◆ **Supplied material**
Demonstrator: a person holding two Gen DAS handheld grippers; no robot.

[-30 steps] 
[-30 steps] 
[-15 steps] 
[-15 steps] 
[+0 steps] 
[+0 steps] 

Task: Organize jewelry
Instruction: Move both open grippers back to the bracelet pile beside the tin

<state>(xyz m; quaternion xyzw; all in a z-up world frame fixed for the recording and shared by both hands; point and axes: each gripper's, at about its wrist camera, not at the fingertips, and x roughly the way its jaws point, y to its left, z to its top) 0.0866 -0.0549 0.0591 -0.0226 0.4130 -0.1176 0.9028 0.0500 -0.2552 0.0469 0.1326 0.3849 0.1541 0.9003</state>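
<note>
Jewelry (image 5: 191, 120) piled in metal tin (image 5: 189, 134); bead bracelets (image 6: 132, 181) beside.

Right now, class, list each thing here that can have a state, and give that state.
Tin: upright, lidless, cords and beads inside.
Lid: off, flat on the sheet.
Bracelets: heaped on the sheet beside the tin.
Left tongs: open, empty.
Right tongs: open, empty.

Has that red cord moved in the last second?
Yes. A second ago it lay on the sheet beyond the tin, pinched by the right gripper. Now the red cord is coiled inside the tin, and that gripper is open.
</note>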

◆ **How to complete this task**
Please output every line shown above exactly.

◆ **Your response**
Demonstrator: a person holding two Gen DAS handheld grippers; no robot.

[-30 steps] 
[-30 steps] 
[-15 steps] 
[-15 steps] 
[+0 steps] 
[+0 steps] 

Task: Organize jewelry
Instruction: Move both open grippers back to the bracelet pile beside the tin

<state>(xyz m; quaternion xyzw; all in a z-up world frame fixed for the recording and shared by both hands; point and axes: each gripper's, at about its wrist camera, not at the fingertips, and x roughly the way its jaws point, y to its left, z to its top) 0.0866 -0.0549 0.0591 -0.0226 0.4130 -0.1176 0.9028 0.0500 -0.2552 0.0469 0.1326 0.3849 0.1541 0.9003</state>
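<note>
Jewelry (image 5: 191, 120) piled in metal tin (image 5: 189, 134); bead bracelets (image 6: 132, 181) beside.

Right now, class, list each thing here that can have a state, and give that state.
Tin: upright, lidless, cords and beads inside.
Lid: off, flat on the sheet.
Bracelets: heaped on the sheet beside the tin.
Left tongs: open, empty.
Right tongs: open, empty.

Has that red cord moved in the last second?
Yes. A second ago it lay on the sheet beyond the tin, pinched by the right gripper. Now the red cord is coiled inside the tin, and that gripper is open.
</note>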

The answer requires nothing more.